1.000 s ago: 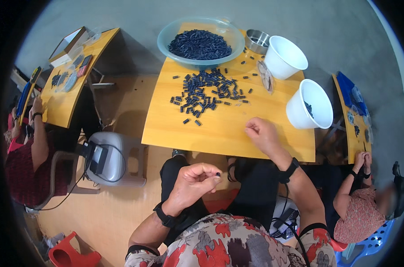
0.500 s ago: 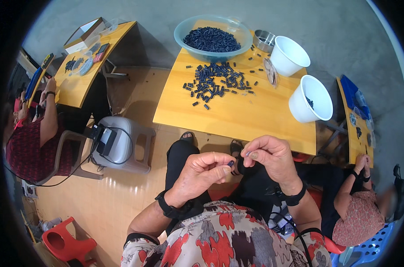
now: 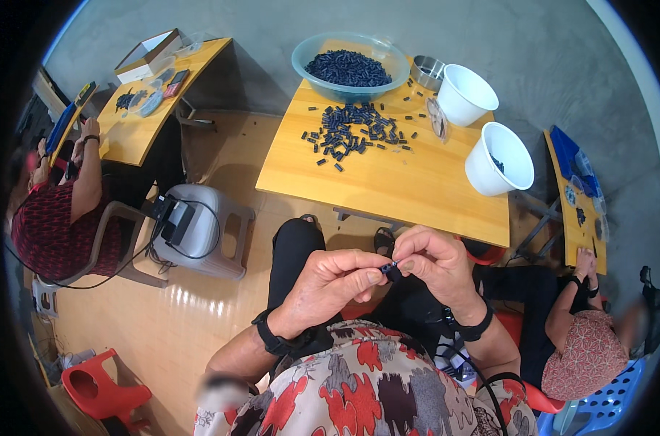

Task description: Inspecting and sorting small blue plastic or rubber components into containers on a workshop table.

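Black piece [image 3: 388,269], pinched by the left hand [image 3: 324,286], right hand [image 3: 442,267] pinching right at it: mid-work, I'd judge; beyond the fingers, a loose heap [image 3: 336,136] waits, some pieces [image 3: 497,165] in the nearer bucket [image 3: 482,171].

Held piece [image 3: 387,269] plastic-looking; smooth wooden tabletop [image 3: 388,190]; shiny metal bowl [image 3: 422,80].

Honestly, the short stubby pieces [image 3: 352,132] were all blue-black, and the tiny dark held piece [image 3: 387,269] matched. The flat wooden table [image 3: 417,200] was yellow-orange, the wide round see-through plastic basin [image 3: 339,92] pale teal, both deep round plastic tubs [image 3: 481,173] plain white. Loudest thing though? That beige fabric shirt [image 3: 384,385], patterned with red, grey and dark-brown blotches. The strappy wristbands [image 3: 269,334] were solid black.
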The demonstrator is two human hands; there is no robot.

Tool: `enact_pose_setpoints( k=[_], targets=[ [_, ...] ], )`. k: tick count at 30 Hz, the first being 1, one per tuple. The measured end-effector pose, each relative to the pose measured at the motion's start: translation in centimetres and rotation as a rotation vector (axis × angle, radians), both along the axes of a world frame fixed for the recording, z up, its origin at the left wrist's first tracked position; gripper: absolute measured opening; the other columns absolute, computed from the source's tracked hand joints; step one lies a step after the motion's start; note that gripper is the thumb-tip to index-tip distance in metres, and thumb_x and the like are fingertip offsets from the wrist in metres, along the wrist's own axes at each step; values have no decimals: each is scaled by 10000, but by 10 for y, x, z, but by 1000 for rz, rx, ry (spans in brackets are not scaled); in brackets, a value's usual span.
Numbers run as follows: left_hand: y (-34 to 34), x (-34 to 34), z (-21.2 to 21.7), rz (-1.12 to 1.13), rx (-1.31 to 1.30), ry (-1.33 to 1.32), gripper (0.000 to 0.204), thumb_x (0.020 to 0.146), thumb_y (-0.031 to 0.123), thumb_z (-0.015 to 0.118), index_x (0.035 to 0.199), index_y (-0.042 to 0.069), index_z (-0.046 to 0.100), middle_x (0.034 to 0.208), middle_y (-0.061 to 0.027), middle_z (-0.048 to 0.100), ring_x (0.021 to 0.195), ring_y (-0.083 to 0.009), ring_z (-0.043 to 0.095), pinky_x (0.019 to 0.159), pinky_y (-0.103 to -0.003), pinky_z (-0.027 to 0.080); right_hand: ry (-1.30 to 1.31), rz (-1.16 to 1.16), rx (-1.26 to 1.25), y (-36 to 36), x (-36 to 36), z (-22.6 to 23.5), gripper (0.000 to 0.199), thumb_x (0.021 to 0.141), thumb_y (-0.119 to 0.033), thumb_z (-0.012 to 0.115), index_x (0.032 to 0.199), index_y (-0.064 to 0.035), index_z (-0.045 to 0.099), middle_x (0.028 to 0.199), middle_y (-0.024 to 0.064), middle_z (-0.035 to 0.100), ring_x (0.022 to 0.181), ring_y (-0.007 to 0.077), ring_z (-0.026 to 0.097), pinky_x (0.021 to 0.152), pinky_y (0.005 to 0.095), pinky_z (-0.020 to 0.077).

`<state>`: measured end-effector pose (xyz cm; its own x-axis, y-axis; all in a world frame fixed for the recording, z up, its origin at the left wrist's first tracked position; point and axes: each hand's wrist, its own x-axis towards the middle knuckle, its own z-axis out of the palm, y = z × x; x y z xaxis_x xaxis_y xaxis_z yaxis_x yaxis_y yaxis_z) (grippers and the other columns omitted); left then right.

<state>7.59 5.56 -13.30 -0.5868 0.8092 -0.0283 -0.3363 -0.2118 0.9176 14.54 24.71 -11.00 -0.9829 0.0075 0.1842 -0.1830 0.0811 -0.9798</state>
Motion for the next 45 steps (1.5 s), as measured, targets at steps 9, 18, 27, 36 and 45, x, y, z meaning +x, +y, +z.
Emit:
enact_pose_setpoints(
  k=[9, 18, 27, 36, 45],
  targets=[
    [-2, 5, 3, 8, -32, 4, 175, 878, 10, 564, 1038, -17, 628, 818, -57, 639, 643, -72, 533, 592, -209, 468, 104, -9, 362, -2, 4, 15, 71, 807, -23, 635, 871, -8, 606, 839, 71, 610, 755, 157, 592, 665, 244, 463],
    [0, 6, 2, 38, -44, 57, 163, 871, 19, 580, 1022, -15, 633, 800, -32, 627, 641, -58, 532, 594, -196, 466, 252, -4, 715, -1, 2, 30, 126, 738, -19, 663, 844, -35, 596, 810, 68, 602, 724, 224, 617, 610, 302, 497],
    [-2, 8, 0, 9, -6, -54, 157, 869, 24, 585, 1015, -15, 632, 803, -24, 626, 643, -56, 537, 595, -196, 472, 181, 17, 665, -5, 2, 25, 128, 732, -6, 671, 840, -29, 607, 777, 77, 611, 692, 219, 620, 591, 285, 491],
    [-1, 8, -3, 54, 22, -25, 184, 880, 57, 583, 1043, -19, 625, 708, 8, 589, 606, -18, 489, 530, -170, 428, -5, -64, 324, -4, 8, 10, 115, 770, 19, 655, 878, -7, 625, 801, 73, 646, 694, 132, 617, 612, 238, 487],
    [2, 9, -6, 91, 36, -13, 177, 878, 48, 582, 1035, -17, 629, 707, 11, 586, 606, -22, 491, 542, -178, 434, 161, -53, 453, -7, 5, 4, 122, 745, 47, 653, 848, -9, 618, 792, 77, 635, 661, 141, 614, 569, 233, 473]
  ],
)
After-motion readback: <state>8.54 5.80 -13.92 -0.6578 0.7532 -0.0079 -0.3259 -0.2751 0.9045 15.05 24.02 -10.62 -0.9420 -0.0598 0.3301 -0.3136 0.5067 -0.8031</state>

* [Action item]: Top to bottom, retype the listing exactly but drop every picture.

* [Final answer]:
1.000 s ago: 
0.500 s ago: 
now: 

Task description: Inspecting and sorting small blue plastic or rubber components into containers on a workshop table.

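Black piece [image 3: 388,269], pinched by the left hand [image 3: 324,286], right hand [image 3: 442,267] pinching right at it: mid-work, I'd judge; beyond the fingers, a loose heap [image 3: 336,136] waits, some pieces [image 3: 497,165] in the nearer bucket [image 3: 482,171].

Held piece [image 3: 387,269] plastic-looking; smooth wooden tabletop [image 3: 388,190]; shiny metal bowl [image 3: 422,80].

Honestly, the short stubby pieces [image 3: 352,132] were all blue-black, and the tiny dark held piece [image 3: 387,269] matched. The flat wooden table [image 3: 417,200] was yellow-orange, the wide round see-through plastic basin [image 3: 339,92] pale teal, both deep round plastic tubs [image 3: 481,173] plain white. Loudest thing though? That beige fabric shirt [image 3: 384,385], patterned with red, grey and dark-brown blotches. The strappy wristbands [image 3: 269,334] were solid black.
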The demonstrator is two human hands; there is no robot.

Tool: `enact_pose_setpoints( k=[_], targets=[ [_, ...] ], )`. k: tick count at 30 Hz, the first being 1, one per tuple. The measured end-effector pose, each relative to the pose measured at the motion's start: translation in centimetres and rotation as a rotation vector (axis × angle, radians), both along the axes of a world frame fixed for the recording, z up, its origin at the left wrist's first tracked position; gripper: absolute measured opening; the other columns absolute, computed from the source's tracked hand joints; step one lies a step after the motion's start; note that gripper is the thumb-tip to index-tip distance in metres, and thumb_x and the like are fingertip offsets from the wrist in metres, along the wrist's own axes at each step; values have no decimals: each is scaled by 10000, but by 10 for y, x, z, but by 1000 for rz, rx, ry (spans in brackets are not scaled); in brackets, a value's usual span.
Numbers run as follows: left_hand: y (-34 to 34), x (-34 to 34), z (-21.2 to 21.7), rz (-1.12 to 1.13), rx (-1.31 to 1.30), ry (-1.33 to 1.32), gripper (0.000 to 0.204), thumb_x (0.020 to 0.146), thumb_y (-0.031 to 0.123), thumb_z (-0.015 to 0.118), index_x (0.035 to 0.199), index_y (-0.042 to 0.069), index_z (-0.046 to 0.100), middle_x (0.034 to 0.208), middle_y (-0.061 to 0.027), middle_z (-0.048 to 0.100), ring_x (0.021 to 0.195), ring_y (-0.083 to 0.009), ring_z (-0.043 to 0.095), pinky_x (0.019 to 0.159), pinky_y (-0.103 to -0.003), pinky_z (-0.027 to 0.080); right_hand: ry (-1.30 to 1.31), rz (-1.16 to 1.16), rx (-1.26 to 1.25), y (-36 to 36), x (-36 to 36), z (-22.6 to 23.5), gripper (0.000 to 0.199), thumb_x (0.021 to 0.141), thumb_y (-0.119 to 0.033), thumb_z (-0.012 to 0.115), index_x (0.032 to 0.199), index_y (-0.064 to 0.035), index_z (-0.045 to 0.099), middle_x (0.028 to 0.199), middle_y (-0.024 to 0.064), middle_z (-0.035 to 0.100), ring_x (0.022 to 0.181), ring_y (-0.007 to 0.077), ring_z (-0.026 to 0.097), pinky_x (0.021 to 0.152), pinky_y (0.005 to 0.095), pinky_z (-0.020 to 0.077).

`<state>`: measured end-effector pose (xyz cm; its own x-axis, y-axis; all in a world frame fixed for the recording, z up, its origin at the left wrist's first tracked position; point and axes: each hand's wrist, its own x-axis towards the middle knuckle, its own z-axis out of the palm, y = z × x; x y z xaxis_x xaxis_y xaxis_z yaxis_x yaxis_y yaxis_z) (grippers and the other columns omitted); left then right.

<state>7.59 5.56 -13.30 -0.5868 0.8092 -0.0283 -0.3363 -0.2118 0.9176 14.54 24.71 -11.00 -0.9829 0.0075 0.1842 -0.1830 0.0811 -0.9798</state>
Motion for the next 45 steps (1.5 s), as measured, targets at steps 9, 18, 27, 36 and 45, x, y, z meaning +x, +y, +z.
Emit:
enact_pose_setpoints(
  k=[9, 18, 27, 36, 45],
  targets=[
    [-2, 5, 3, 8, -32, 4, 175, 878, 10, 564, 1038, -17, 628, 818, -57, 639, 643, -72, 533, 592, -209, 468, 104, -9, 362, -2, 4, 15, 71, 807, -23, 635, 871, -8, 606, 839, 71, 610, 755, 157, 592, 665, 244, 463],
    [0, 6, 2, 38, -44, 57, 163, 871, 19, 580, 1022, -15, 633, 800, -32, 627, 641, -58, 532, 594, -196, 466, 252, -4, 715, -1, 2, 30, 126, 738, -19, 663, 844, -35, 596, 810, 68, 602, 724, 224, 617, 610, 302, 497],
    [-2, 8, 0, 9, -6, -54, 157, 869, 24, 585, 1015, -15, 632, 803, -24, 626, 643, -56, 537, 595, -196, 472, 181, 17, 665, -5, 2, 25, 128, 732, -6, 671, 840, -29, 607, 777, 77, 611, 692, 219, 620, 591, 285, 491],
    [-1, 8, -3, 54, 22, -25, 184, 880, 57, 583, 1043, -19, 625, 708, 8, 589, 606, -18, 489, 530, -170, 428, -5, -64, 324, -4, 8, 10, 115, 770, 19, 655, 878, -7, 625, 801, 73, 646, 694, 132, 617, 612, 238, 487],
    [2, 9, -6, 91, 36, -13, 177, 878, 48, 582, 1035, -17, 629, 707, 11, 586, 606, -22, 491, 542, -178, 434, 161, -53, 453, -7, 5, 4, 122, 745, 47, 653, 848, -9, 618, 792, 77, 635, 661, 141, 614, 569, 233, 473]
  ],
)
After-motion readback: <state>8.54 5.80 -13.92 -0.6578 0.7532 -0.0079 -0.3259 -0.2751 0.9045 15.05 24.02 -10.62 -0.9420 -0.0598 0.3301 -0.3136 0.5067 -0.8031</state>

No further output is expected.